===== Dataset section =====

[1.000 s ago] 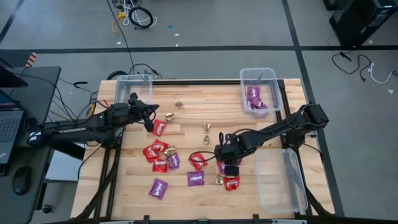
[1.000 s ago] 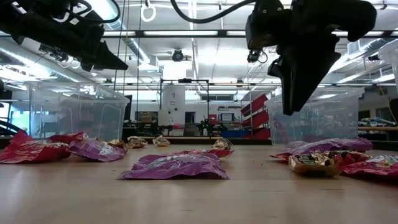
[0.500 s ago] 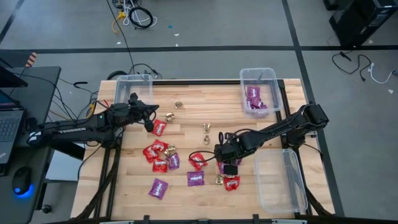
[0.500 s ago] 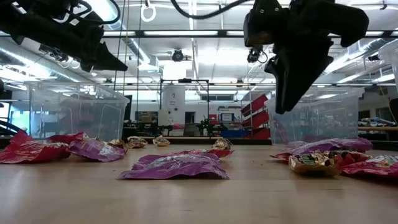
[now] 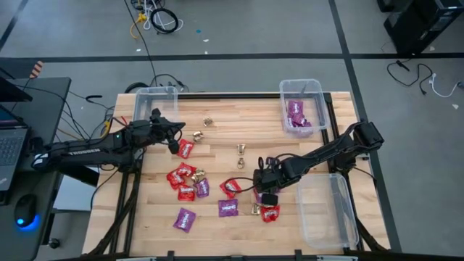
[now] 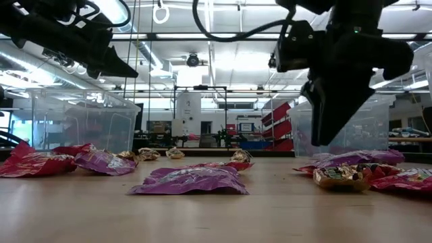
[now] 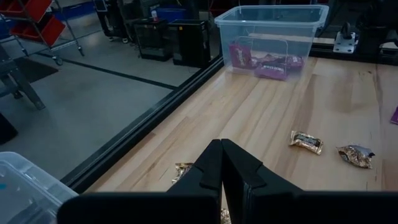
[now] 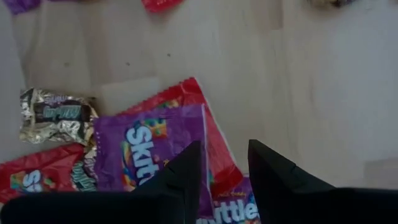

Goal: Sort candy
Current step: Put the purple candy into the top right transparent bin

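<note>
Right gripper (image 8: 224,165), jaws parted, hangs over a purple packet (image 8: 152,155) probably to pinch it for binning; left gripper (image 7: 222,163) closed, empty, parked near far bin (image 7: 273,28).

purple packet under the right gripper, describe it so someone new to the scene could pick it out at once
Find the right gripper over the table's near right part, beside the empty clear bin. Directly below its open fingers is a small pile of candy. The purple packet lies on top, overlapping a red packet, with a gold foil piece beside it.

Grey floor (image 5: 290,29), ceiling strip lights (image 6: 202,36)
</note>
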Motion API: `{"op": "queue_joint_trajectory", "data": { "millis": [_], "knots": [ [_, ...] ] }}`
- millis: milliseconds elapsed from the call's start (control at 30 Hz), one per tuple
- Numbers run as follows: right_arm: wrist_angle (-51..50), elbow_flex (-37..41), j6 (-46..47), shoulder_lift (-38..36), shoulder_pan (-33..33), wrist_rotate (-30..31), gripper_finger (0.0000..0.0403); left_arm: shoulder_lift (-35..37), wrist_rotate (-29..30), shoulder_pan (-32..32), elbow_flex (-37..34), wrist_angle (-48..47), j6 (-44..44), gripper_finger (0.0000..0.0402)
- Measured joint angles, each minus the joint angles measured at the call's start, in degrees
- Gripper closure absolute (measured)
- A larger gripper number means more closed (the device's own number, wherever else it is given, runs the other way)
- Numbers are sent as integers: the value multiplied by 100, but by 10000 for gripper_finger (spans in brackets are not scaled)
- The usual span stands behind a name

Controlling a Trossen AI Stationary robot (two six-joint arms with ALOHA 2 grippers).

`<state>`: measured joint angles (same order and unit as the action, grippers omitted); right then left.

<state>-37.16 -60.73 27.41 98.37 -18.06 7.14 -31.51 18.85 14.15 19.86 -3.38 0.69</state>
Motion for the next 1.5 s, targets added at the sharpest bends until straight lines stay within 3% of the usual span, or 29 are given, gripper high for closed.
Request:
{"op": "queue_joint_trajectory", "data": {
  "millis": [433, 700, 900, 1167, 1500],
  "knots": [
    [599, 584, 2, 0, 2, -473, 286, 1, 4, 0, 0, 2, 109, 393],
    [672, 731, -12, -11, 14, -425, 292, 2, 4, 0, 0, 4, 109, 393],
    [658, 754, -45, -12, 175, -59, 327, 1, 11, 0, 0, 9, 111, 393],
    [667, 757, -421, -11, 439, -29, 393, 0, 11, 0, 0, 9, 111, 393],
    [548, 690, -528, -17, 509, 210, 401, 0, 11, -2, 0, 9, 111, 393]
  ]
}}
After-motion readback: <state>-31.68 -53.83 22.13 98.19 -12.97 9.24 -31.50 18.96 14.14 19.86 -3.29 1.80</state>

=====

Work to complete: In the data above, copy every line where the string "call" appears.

Your solution:
- millis: milliseconds elapsed from the call's start (control at 30 Hz), one per tuple
- Measured joint angles, each minus the joint angles measured at the call's start, in degrees

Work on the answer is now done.